An adaptive fuzzy-neuro-based approach can be used in the third stage to assess the suitability of each service provider group by determining their ranking scores. This classification method combines the adaptive fuzzy-neuro approach with a two-class classification method, where varying ranking scores reflect the differences in the quality of service provider groups within the maintenance service network. Several parameters need to be adjusted in this approach, and the adaptive fuzzy-neuro method is found to be more appropriate than other machine learning techniques, such as the fuzzy inference system (FIS), particularly when sufficient training samples are available. Unlike the fuzzy rules used in FIS, which are typically defined by experts, the adaptive fuzzy-neuro method allows for both offline training and online learning, enabling the system to self-adjust its fuzzy inference rules.
Therefore, a fuzzy-neuro network-based selection system is better suited for evaluating service provider groups with a fuzzy knowledge base and large datasets. Additionally, the two-class classification technique is employed during the classification process, with the advantage of presenting the results in an ordered sequence.
n two-class classifiers can be used, and the method generates return values in a cascading mode, starting with i = 1. The computational process ranks the alternatives into n classes.
The adaptive fuzzy-neuro classifiers can be utilized to compute ranking scores representing the class of each service provider group. These classifiers can be refined using a set of training samples. In this way, the adaptive classification approach integrates FIS with neural networks. The adaptive fuzzy-neuro network consists of six layers, and unlike previous fuzzy-neuro implementations, detailed information for each layer is provided as follows:
- Layer 1 (Input Layer): The adaptive fuzzy-neuro approach receives a set of evaluation criteria for the service provider group.
- Layer 2 (Fuzzification Layer): Gaussian membership functions are used to fuzzify the inputs.
- Layer 3 (Rule Layer): Rules arre defined by the decision group, and fuzzy rules from the knowledge base are applied for approximate reasoning.

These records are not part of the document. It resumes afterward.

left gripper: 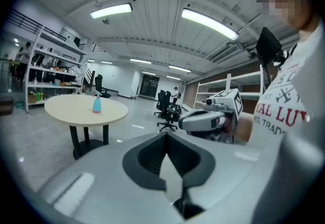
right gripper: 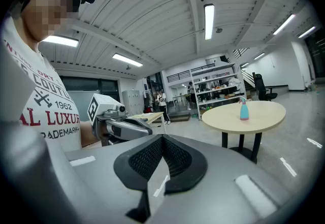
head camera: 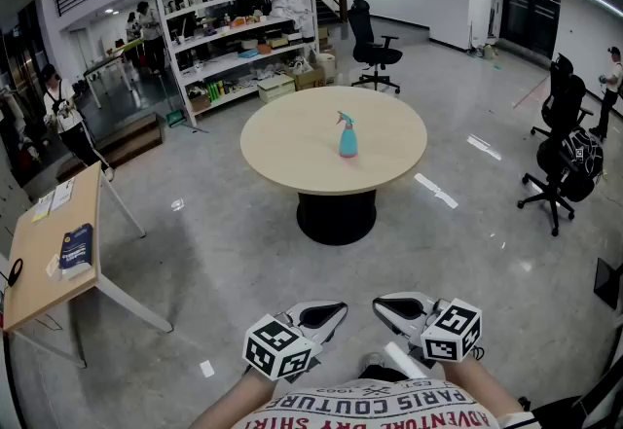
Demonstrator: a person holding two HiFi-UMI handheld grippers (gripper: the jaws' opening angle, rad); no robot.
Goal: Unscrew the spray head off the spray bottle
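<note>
1. The round table (head camera: 292,140) stands at twelve o'clock from the person, well apart across open floor. Shelving (head camera: 234,48) is at eleven, a side desk (head camera: 49,252) at nine and office chairs (head camera: 560,164) at two.
2. The left gripper (head camera: 326,313) and right gripper (head camera: 394,308) sit side by side at six o'clock in the head view, close to the person's shirt. Both are clenched, pads meeting, with nothing between them.
3. The spray bottle (head camera: 348,139) stands upright on the table, a little toward three o'clock from its centre, out of reach. It looks like small, smooth blue plastic, so it is probably light, easily tipped and apt to spin under a twist. Its walls may give under a hard squeeze. How full it is cannot be told.
4. The spray head (head camera: 344,117) is pink and still seated on the neck. I would judge that one gripper should pinch the wider lower body firmly. The other should take the collar under the head, not the trigger, which may flex or slip.
</note>
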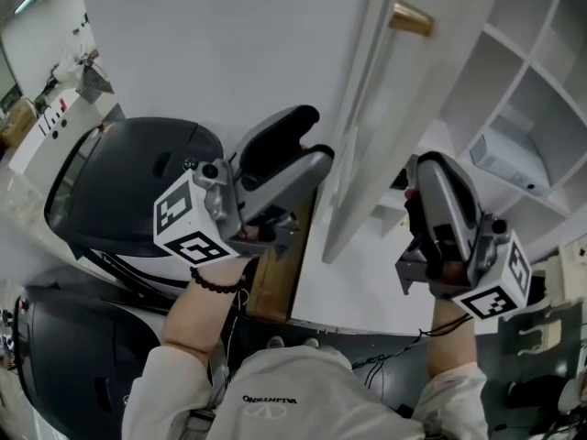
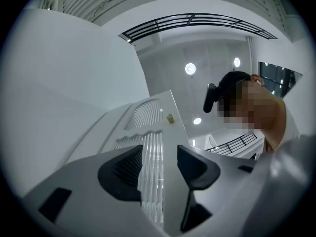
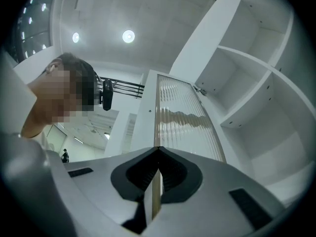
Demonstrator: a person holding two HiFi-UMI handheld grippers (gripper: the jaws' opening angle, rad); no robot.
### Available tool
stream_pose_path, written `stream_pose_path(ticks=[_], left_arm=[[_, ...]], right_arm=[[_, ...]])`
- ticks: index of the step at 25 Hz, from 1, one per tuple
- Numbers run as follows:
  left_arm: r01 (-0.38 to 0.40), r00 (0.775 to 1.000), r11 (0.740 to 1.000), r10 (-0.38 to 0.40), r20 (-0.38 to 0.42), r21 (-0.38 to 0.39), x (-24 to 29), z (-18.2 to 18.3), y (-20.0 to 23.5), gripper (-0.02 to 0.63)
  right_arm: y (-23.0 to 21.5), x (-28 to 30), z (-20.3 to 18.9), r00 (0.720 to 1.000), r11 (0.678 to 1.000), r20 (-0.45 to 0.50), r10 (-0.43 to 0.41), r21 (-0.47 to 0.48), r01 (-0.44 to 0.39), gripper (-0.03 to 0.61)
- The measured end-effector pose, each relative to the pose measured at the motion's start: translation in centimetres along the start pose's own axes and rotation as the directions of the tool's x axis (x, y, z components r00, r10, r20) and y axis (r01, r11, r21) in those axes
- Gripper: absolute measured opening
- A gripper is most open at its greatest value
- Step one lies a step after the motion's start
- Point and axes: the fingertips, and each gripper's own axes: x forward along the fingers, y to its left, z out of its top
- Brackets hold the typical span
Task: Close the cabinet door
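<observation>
Cabinet door (image 3: 182, 117) beside white shelves (image 3: 256, 107)

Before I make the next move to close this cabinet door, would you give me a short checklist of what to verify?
1. Is the door shut? Not ok: it stands swung out from the shelves.
2. Are the left tongs free? Ok: jaws apart, nothing between them.
3. Are the right tongs free? Cannot tell: jaws together, the door's edge lines up with their slit, contact unclear.
4. Is the closing path clear? Likely not ok: in the head view the right tongs sit between door and shelves.
5. Is the knob free? Ok: neither tongs touch it.
</observation>
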Motion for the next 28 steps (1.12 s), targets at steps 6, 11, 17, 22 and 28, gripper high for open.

- Layer 4 (Normalized Firing Strengths Layer): The firing strengths are normalized.
- Layer 5 (Defuzzification Layer): The weighted average defuzzification method is applied in this layer.
- Layer 6 (Output layer): The floating-point data is the output and the range of output is between the values 1 to n. The outputs of the method are rounded to the nearest integers to represent the ranking score of these group.

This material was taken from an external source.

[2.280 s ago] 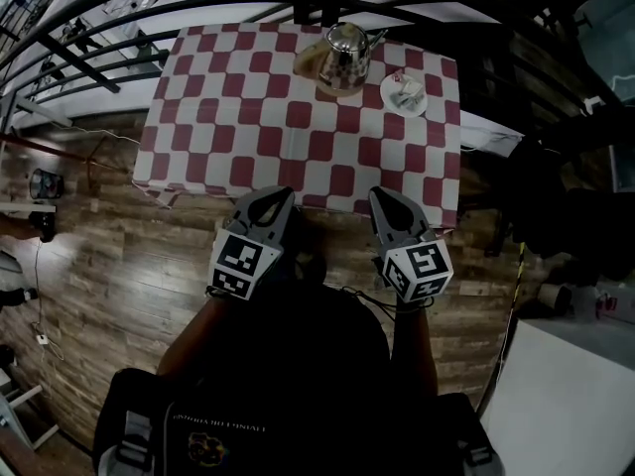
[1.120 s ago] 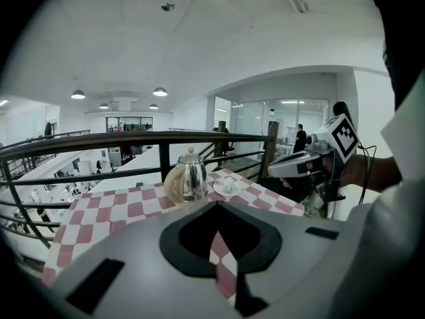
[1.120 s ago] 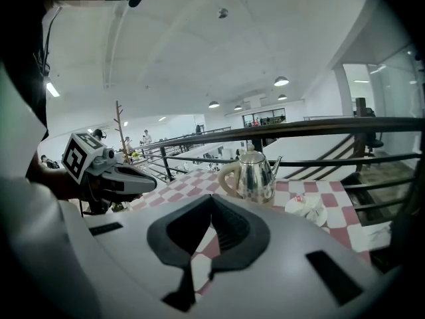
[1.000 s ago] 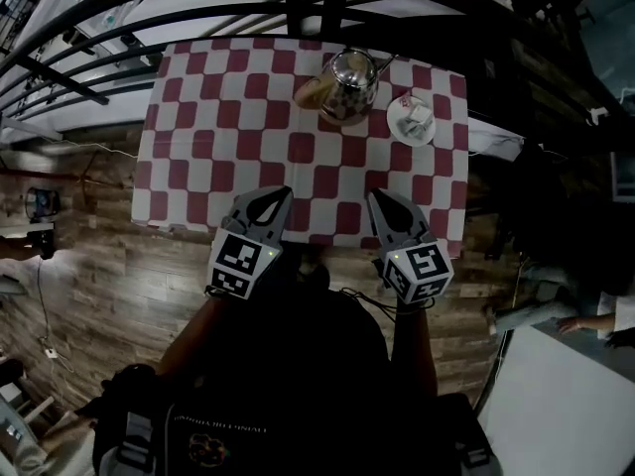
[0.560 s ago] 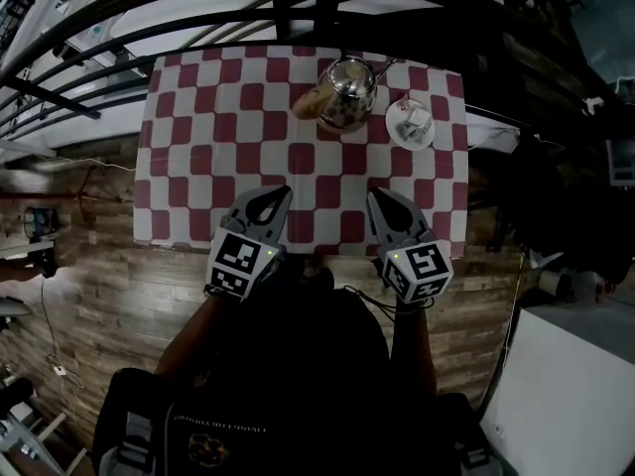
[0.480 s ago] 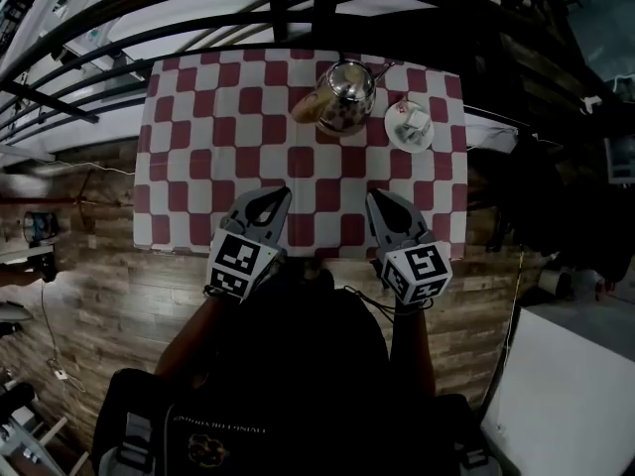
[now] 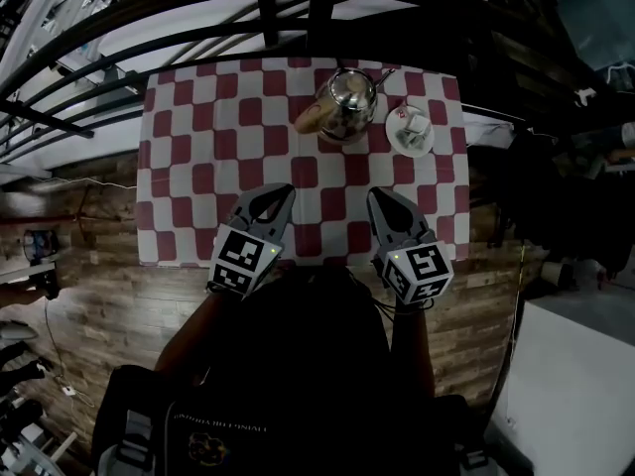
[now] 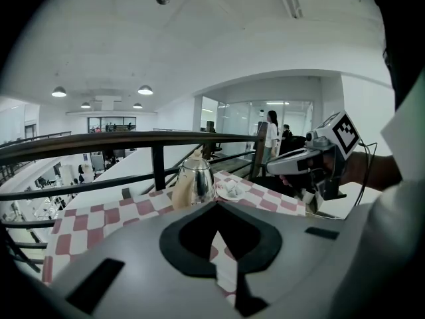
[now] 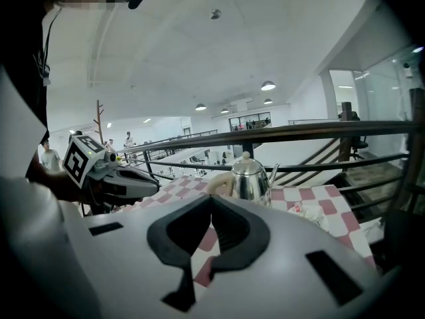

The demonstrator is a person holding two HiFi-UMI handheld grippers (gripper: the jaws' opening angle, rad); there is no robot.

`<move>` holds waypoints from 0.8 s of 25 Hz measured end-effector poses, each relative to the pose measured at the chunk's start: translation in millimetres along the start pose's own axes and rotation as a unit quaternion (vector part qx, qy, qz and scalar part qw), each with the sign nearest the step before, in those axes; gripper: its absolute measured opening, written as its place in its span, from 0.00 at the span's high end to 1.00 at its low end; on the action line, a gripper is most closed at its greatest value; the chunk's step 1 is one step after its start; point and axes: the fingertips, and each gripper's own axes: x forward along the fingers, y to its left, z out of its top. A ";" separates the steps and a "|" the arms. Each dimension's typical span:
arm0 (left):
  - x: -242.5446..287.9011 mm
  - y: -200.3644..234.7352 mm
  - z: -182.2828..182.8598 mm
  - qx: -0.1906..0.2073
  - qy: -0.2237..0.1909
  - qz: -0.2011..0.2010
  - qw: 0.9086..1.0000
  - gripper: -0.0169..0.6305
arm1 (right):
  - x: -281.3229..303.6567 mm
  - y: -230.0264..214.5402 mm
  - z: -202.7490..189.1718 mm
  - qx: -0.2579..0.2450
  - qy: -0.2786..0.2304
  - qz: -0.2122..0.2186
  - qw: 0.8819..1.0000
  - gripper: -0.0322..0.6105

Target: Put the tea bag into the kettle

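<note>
- The person's dark-clothed torso fills the 6 o'clock part of the head view. Both forearms reach toward 12 o'clock.
- The left gripper is at 11 o'clock of the torso. Its jaws are fully closed, tip against tip, with nothing between them.
- The right gripper is at 1 o'clock of the torso, level with the left gripper and apart from it. Its jaws are likewise closed together and empty.
- Each gripper carries its marker cube at the wrist end. Both sets of tips sit above the near edge of the table.
- The table is covered by a red-and-white checked cloth. The wooden floor shows at its 9 o'clock side and below its near edge.
- The kettle is a polished metal pot. It stands upright near the far edge of the table, at 12 o'clock of the right gripper and well apart from both grippers.
- The kettle lid is on. Its pale handle projects toward 8 o'clock and its spout toward 1 o'clock.
- A small white plate sits just beside the kettle, at its 4 o'clock.
- The tea bag lies on this plate, outside the kettle. A red tag shows on it in the right gripper view.
- A dark metal railing runs behind the far edge of the table, at 12 o'clock.
</note>
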 end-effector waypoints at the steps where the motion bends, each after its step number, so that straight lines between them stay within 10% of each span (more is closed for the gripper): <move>1: 0.4 0.9 0.3 0.001 0.000 -0.002 1.000 0.97 | 0.1 0.6 0.1 0.001 0.000 -0.002 1.000 0.93; 20: 13.8 4.2 13.1 0.010 -0.010 -0.004 1.000 0.97 | 1.6 -8.8 13.5 -0.016 -0.005 -0.002 1.000 0.93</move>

Adaptive fuzzy-neuro method can be trained in a supervised manner. Least squares estimation method and back propagation approach can be integrated and applied to train the proposed n two-class adaptive fuzzy-neuro classifier.
In the final stage, based on the classification results obtained by the proposed adaptive fuzzy-neuro approach, the groups with the highest ranking score can be analyzed and assessed by the invited decision group and the appropriate group of service providers can be selected.